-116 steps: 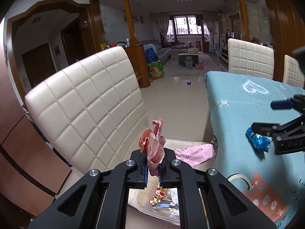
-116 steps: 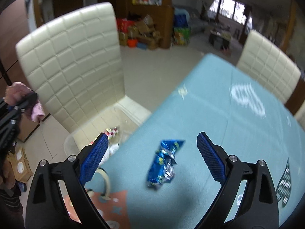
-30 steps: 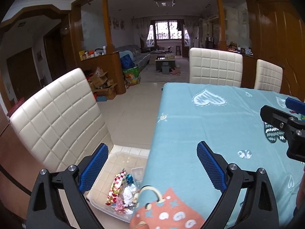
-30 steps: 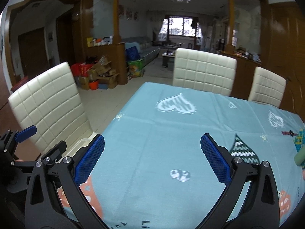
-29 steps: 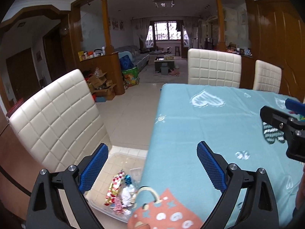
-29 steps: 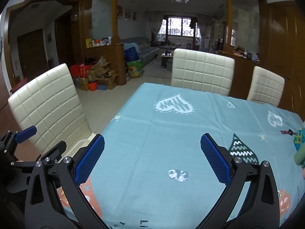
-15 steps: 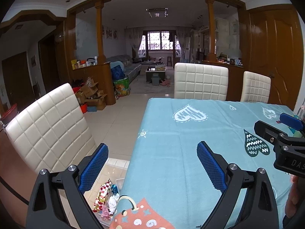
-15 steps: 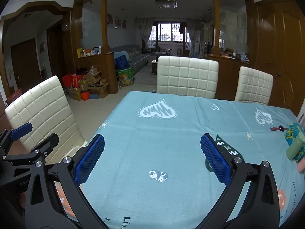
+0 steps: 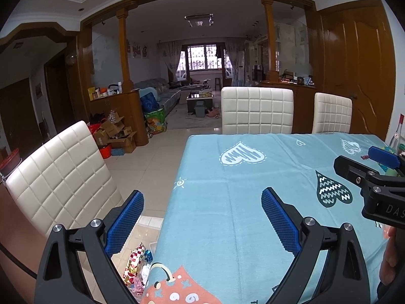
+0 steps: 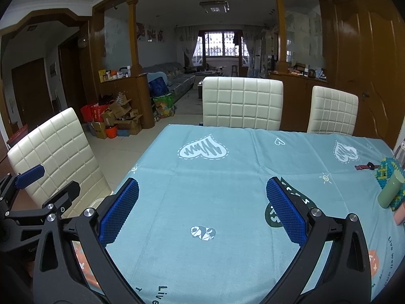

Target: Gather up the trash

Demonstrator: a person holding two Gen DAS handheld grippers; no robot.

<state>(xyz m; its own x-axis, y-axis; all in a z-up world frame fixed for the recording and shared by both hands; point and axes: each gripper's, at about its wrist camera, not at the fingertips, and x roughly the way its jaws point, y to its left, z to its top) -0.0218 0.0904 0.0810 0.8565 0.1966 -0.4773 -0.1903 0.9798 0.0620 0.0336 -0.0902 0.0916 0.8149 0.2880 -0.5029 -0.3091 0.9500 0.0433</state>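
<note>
- Showing only in the left wrist view, the trash (image 9: 138, 266), a heap of coloured wrappers, lies in a clear container (image 9: 153, 245) on the seat of the cream quilted chair (image 9: 60, 177), just beside the table edge and below it.
- Showing only in the right wrist view, a green cylinder (image 10: 389, 190) leans against a beaded blue-green object (image 10: 387, 171) at the table's right edge, with a small dark red item (image 10: 364, 166) near them.
- Left gripper (image 9: 202, 220): held low over the near left corner of the table, jaws spread wide, nothing between the blue pads; its camera looks level along the teal tablecloth (image 9: 227, 190).
- Right gripper (image 10: 202, 212): held level over the cloth to the right of the left one, jaws likewise spread wide and empty; part of a hand (image 9: 389, 258) shows behind it.
- Legible writing: "DAS" on the right gripper's body in the left view; "Live well" printed on the cloth at lower right of the right view.
</note>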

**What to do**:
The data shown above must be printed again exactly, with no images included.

**Exercise result**:
-116 steps: 
-116 steps: 
-30 steps: 
-30 steps: 
-29 steps: 
-29 steps: 
-15 steps: 
-15 steps: 
+0 steps: 
+0 steps: 

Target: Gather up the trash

Demonstrator: a person holding two Gen DAS handheld grippers; no robot.

<state>(xyz m; its own x-axis, y-axis; all in a z-up world frame fixed for the recording and shared by both hands; point and axes: each gripper's, at about its wrist camera, not at the fingertips, and x roughly the way its jaws point, y to its left, z to its top) -0.0218 0.0904 0.0810 0.8565 0.1966 -0.4773 -0.1903 0.9798 0.0620 0.0336 -0.0902 0.0916 0.8149 0.2880 -0.5029 -0.3091 0.9500 0.0433</state>
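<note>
- Showing only in the left wrist view, the trash (image 9: 138, 266), a heap of coloured wrappers, lies in a clear container (image 9: 153, 245) on the seat of the cream quilted chair (image 9: 60, 177), just beside the table edge and below it.
- Showing only in the right wrist view, a green cylinder (image 10: 389, 190) leans against a beaded blue-green object (image 10: 387, 171) at the table's right edge, with a small dark red item (image 10: 364, 166) near them.
- Left gripper (image 9: 202, 220): held low over the near left corner of the table, jaws spread wide, nothing between the blue pads; its camera looks level along the teal tablecloth (image 9: 227, 190).
- Right gripper (image 10: 202, 212): held level over the cloth to the right of the left one, jaws likewise spread wide and empty; part of a hand (image 9: 389, 258) shows behind it.
- Legible writing: "DAS" on the right gripper's body in the left view; "Live well" printed on the cloth at lower right of the right view.
</note>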

With the output given, the exercise is complete.